Throughput: 1.5–3x at Every Concurrency Level
Total tokens processed per second tells the capacity story. SGLang's RadixAttention manages KV cache in a prefix tree structure, enabling efficient cache sharing when multiple tenants use different system prompts with common prefixes. This is the primary mechanism behind the throughput gap.
| Concurrent Users | SGLang | vLLM | Ratio |
|---|---|---|---|
| 20 | 565 tok/s | 187 tok/s | 3.0x |
| 50 | 905 tok/s | 350 tok/s | 2.6x |
| 100 | 1,059 tok/s | 547 tok/s | 1.9x |
| 200 | 1,093 tok/s | 708 tok/s | 1.5x |
Stability and Multi-Tenant Isolation
Error rates reveal another critical difference. SGLang produced zero errors across all concurrency levels. vLLM generated 16 timeout errors at 100 concurrent users — caused by its extreme P95 tail latency pushing some requests past the timeout threshold.
| Concurrent Users | SGLang Errors | vLLM Errors |
|---|---|---|
| 20 | 0 | 0 |
| 50 | 0 | 0 |
| 100 | 0 | 16 |
| 200 | 0 | 0 |
For multi-tenant isolation (ensuring Company A's data never leaks to Company B), both engines scored 15/15 — perfect isolation across KV cache, LoRA separation, concurrent persona testing, and rapid switching. Security is not a differentiator here.
Conclusion: Why SGLang Wins for Production
The verdict depends entirely on which metric you optimize for.
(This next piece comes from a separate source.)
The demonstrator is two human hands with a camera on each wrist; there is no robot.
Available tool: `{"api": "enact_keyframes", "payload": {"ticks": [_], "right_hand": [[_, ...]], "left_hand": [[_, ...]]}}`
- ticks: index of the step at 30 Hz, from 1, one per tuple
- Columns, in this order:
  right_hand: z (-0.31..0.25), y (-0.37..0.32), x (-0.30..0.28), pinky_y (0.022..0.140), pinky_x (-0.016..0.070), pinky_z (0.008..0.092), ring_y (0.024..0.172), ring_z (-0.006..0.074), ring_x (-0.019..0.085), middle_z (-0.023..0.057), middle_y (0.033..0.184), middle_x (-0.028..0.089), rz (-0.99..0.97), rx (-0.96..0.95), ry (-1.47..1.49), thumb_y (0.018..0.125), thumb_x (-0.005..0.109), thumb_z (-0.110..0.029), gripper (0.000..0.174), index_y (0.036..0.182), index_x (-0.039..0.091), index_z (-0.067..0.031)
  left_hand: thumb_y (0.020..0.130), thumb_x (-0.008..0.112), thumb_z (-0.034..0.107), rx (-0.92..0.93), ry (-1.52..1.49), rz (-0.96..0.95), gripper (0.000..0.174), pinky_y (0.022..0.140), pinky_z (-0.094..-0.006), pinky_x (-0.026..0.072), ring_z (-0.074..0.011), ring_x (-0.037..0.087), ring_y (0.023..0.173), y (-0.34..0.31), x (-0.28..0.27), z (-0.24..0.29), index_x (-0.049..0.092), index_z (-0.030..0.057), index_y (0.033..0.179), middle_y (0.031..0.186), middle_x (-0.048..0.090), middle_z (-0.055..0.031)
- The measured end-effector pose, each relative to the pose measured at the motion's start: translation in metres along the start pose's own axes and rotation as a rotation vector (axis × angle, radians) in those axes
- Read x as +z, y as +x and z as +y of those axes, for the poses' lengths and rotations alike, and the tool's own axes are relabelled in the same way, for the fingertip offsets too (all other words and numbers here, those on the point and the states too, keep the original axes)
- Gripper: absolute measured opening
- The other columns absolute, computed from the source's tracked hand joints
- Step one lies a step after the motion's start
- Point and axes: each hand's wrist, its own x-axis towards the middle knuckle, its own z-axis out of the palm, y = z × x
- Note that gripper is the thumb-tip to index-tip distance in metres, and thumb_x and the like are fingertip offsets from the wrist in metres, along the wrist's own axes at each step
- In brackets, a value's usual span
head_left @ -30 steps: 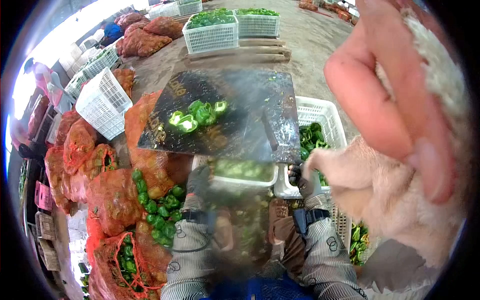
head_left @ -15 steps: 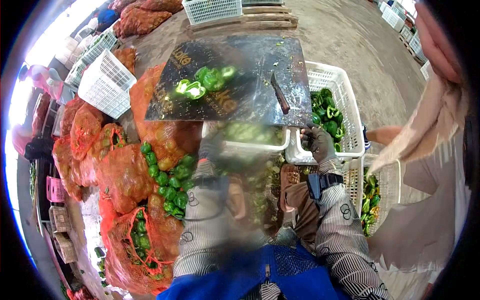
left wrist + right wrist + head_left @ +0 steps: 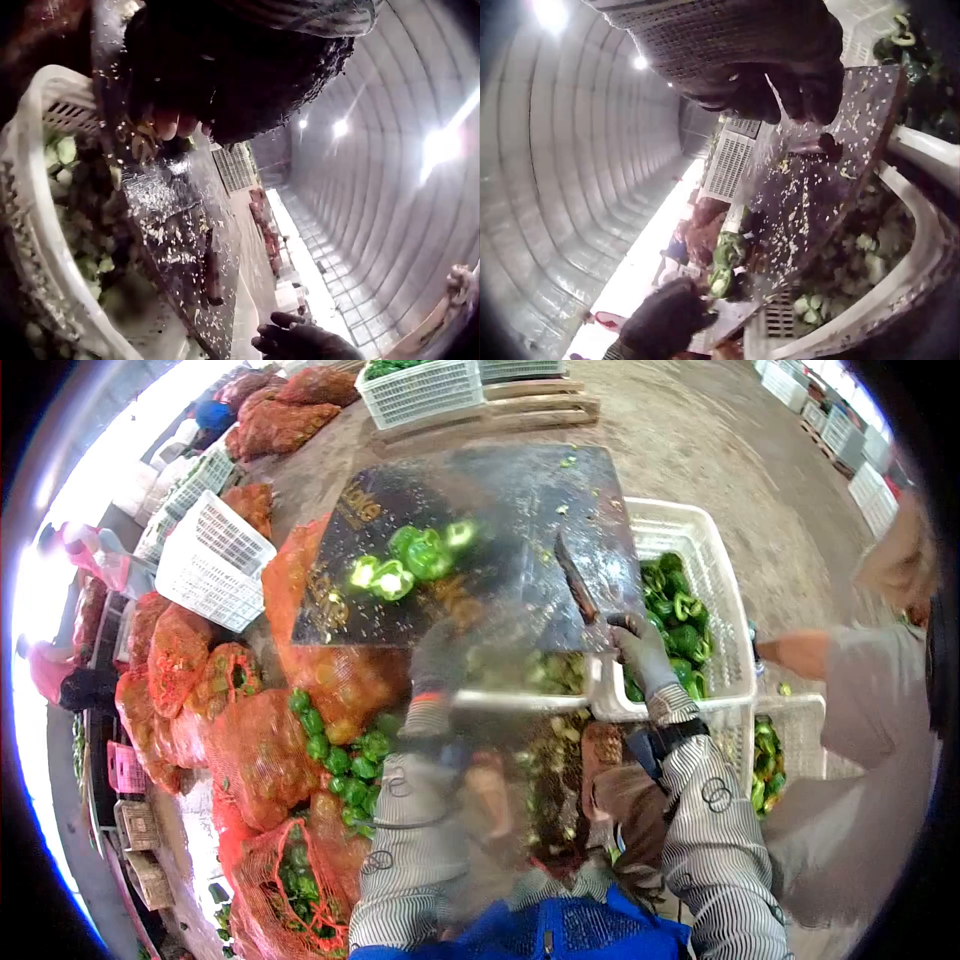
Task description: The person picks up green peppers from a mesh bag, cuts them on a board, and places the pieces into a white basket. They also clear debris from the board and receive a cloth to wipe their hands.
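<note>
Head view: the grey-gloved right hand (image 3: 645,650), fingers loose and gripping nothing, sits beside the dark-bladed knife (image 3: 574,578) right of centre; cut green bell peppers (image 3: 427,555) lie left of centre on the black rectangular board (image 3: 500,585), its gold lettering (image 3: 359,510) ending "ke". The blurred, gloved left hand (image 3: 437,658) is at lower centre-left, grip impossible to tell, and only the wrist views catch the ribbed grey roof (image 3: 397,195)!

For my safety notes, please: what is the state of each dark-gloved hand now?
Dark-gloved left hand: cannot be told, fingers unclear.
Dark-gloved right hand: open, fingers relaxed, holding nothing, near the brown-handled metal knife.

One knife (image 3: 575,580), one dark board (image 3: 500,500), roughly five green pepper pieces (image 3: 428,556) atop it (some overlap)
</note>
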Motion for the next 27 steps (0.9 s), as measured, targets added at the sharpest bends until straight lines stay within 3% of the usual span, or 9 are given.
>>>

| Category | Winner | Why |
|---|---|---|
| Throughput | SGLang | 1.5–3x advantage at all levels |
| P95 Stability | SGLang | 1.2–1.4x of median vs 9–12x |
| Error Rate | SGLang | 0% everywhere vs 16 errors at 100 |
| Median Latency | vLLM | 14–61% faster at low-mid load |
| Isolation | Tie | Both 15/15 PASS |
| API Compat | Tie | Both OpenAI-compatible |
| Monitoring | vLLM | Prometheus enabled by default |
When vLLM Is Still the Right Choice
Low-concurrency deployments (5–10 users): P95 problems don't surface at this scale. vLLM's median latency advantage is real and meaningful here. Prometheus-native monitoring: vLLM exposes Prometheus metrics by default; SGLang requires the --enable-metrics flag. Community ecosystem: vLLM has a larger community and broader third-party tool support.
The Core Insight
In production serving, P95 matters more than median. A service where half the users get 10-second responses but 5% wait 90 seconds is a "slow service" in the eyes of those 5% — and they are the ones who churn, complain, and file tickets.
SGLang delivers 1.5–3x throughput, 6.5x better P95 stability, and zero errors across all concurrency levels. The switching cost is negligible — just change your base_url. For any deployment serving more than 10 concurrent users, SGLang is the clear production choice.